## [PROMPT]
Copy, exactly and without additions, every line in the records below from the one holding "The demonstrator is" through the one holding "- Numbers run", both ends included.

(Stored dataset items)
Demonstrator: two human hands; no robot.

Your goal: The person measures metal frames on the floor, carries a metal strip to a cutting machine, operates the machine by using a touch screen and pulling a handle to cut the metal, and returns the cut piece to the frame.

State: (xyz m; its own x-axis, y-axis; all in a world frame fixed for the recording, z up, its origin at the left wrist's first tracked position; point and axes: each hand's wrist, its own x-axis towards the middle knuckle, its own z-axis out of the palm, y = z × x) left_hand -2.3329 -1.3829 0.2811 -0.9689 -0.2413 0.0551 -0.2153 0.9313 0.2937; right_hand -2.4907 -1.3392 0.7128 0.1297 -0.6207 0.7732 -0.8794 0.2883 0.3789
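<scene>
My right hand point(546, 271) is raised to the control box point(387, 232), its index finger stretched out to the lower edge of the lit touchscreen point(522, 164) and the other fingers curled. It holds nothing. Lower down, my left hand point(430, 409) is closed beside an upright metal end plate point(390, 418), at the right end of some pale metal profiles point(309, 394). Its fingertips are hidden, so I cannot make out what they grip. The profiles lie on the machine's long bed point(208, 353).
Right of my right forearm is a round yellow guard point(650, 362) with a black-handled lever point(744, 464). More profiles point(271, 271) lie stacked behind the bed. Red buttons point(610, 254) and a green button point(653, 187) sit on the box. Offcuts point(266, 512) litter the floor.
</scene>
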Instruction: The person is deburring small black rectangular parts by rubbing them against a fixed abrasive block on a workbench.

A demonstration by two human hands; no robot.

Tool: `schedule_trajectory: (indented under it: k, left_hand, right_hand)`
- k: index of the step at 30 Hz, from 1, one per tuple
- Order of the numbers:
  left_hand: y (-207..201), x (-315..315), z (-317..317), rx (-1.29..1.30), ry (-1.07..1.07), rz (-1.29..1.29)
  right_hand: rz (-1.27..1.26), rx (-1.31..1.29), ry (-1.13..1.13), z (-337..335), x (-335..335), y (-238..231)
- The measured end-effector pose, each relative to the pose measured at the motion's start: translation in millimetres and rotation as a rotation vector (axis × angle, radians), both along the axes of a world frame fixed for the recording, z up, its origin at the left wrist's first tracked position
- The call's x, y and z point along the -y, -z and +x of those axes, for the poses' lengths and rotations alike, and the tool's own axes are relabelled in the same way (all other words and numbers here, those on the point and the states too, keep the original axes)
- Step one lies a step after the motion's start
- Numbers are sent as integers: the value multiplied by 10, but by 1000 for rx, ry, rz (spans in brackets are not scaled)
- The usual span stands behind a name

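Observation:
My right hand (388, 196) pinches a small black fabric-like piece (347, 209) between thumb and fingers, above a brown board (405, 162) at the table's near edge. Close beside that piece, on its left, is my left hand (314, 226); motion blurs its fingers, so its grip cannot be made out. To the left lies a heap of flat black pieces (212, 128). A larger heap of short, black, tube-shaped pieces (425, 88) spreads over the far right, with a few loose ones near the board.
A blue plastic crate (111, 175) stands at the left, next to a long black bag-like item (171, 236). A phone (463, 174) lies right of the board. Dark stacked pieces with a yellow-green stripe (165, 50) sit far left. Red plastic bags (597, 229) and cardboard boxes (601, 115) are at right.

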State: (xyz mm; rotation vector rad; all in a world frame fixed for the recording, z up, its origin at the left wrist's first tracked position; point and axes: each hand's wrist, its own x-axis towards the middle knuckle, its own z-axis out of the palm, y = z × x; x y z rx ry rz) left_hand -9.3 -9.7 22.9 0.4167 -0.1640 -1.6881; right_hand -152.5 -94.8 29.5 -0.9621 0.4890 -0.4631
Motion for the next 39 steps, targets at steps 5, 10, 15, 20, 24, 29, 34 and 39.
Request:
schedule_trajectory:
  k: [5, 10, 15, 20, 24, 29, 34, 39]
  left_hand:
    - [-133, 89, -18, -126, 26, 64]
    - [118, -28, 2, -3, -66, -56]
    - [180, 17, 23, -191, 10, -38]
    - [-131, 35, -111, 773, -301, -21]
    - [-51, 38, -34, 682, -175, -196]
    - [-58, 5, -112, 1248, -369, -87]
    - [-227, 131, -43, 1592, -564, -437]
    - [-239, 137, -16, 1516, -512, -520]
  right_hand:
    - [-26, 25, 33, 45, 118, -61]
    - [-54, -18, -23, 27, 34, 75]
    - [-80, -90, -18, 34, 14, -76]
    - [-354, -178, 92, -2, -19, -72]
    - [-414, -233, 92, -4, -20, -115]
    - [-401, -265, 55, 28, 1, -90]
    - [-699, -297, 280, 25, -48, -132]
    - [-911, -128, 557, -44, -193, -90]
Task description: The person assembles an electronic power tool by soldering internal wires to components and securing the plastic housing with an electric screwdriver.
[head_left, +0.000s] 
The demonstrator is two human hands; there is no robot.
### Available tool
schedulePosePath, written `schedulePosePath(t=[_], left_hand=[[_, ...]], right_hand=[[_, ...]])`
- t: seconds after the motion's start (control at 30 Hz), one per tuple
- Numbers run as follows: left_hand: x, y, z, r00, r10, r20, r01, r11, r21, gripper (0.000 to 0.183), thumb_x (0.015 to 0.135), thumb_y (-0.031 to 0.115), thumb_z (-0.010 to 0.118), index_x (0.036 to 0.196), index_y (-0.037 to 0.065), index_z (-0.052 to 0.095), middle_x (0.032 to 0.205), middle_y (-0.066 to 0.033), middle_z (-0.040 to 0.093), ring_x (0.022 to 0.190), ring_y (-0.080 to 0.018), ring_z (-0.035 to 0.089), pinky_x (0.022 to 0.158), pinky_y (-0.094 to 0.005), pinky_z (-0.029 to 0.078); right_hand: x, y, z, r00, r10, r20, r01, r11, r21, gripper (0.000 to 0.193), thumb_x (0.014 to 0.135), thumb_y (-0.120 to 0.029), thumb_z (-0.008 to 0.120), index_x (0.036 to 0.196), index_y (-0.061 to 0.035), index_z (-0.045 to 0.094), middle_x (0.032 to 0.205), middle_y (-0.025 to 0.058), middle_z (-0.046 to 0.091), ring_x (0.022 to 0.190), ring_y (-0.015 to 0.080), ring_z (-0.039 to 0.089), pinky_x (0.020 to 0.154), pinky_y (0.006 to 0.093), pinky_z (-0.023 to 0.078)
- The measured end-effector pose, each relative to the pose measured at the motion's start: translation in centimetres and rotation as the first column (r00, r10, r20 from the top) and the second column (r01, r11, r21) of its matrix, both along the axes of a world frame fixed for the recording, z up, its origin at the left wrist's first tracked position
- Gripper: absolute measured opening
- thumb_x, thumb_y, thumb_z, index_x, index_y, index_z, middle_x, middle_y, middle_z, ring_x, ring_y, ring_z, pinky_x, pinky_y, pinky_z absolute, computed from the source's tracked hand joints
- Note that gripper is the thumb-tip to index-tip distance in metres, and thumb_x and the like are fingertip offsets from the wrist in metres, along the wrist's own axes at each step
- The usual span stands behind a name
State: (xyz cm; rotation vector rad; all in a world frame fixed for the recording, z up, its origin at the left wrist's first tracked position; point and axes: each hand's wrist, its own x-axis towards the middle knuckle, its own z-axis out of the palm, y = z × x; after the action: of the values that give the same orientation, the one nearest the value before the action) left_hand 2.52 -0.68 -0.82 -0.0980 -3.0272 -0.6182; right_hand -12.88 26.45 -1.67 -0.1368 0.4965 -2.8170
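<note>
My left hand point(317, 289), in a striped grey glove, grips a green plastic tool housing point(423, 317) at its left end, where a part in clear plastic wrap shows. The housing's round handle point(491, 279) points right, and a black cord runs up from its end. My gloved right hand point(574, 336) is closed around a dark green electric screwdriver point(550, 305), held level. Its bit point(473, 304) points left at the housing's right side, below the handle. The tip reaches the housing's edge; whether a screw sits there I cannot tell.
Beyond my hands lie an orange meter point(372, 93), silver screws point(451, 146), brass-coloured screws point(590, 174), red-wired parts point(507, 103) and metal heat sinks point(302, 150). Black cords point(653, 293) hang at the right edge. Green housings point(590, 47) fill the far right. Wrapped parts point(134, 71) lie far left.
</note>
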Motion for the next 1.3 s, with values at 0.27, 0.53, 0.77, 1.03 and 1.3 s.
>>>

## [RESPONSE]
The demonstrator is two human hands; there is no robot.
### Available tool
schedulePosePath, written `schedulePosePath(t=[_], left_hand=[[_, ...]], right_hand=[[_, ...]])`
- t: seconds after the motion's start (control at 30 Hz), one per tuple
- Numbers run as follows: left_hand: x, y, z, r00, r10, r20, r01, r11, r21, gripper (0.000 to 0.183), thumb_x (0.015 to 0.135), thumb_y (-0.031 to 0.115), thumb_z (-0.010 to 0.118), index_x (0.036 to 0.196), index_y (-0.037 to 0.065), index_z (-0.052 to 0.095), middle_x (0.032 to 0.205), middle_y (-0.066 to 0.033), middle_z (-0.040 to 0.093), ring_x (0.022 to 0.190), ring_y (-0.080 to 0.018), ring_z (-0.035 to 0.089), pinky_x (0.022 to 0.158), pinky_y (-0.094 to 0.005), pinky_z (-0.029 to 0.078); right_hand: x, y, z, r00, r10, r20, r01, r11, r21, gripper (0.000 to 0.193), thumb_x (0.014 to 0.135), thumb_y (-0.120 to 0.029), thumb_z (-0.008 to 0.120), index_x (0.036 to 0.196), index_y (-0.061 to 0.035), index_z (-0.045 to 0.094), middle_x (0.032 to 0.205), middle_y (-0.025 to 0.058), middle_z (-0.046 to 0.091), ring_x (0.022 to 0.190), ring_y (-0.015 to 0.080), ring_z (-0.039 to 0.089), pinky_x (0.020 to 0.154), pinky_y (0.006 to 0.093), pinky_z (-0.023 to 0.078)

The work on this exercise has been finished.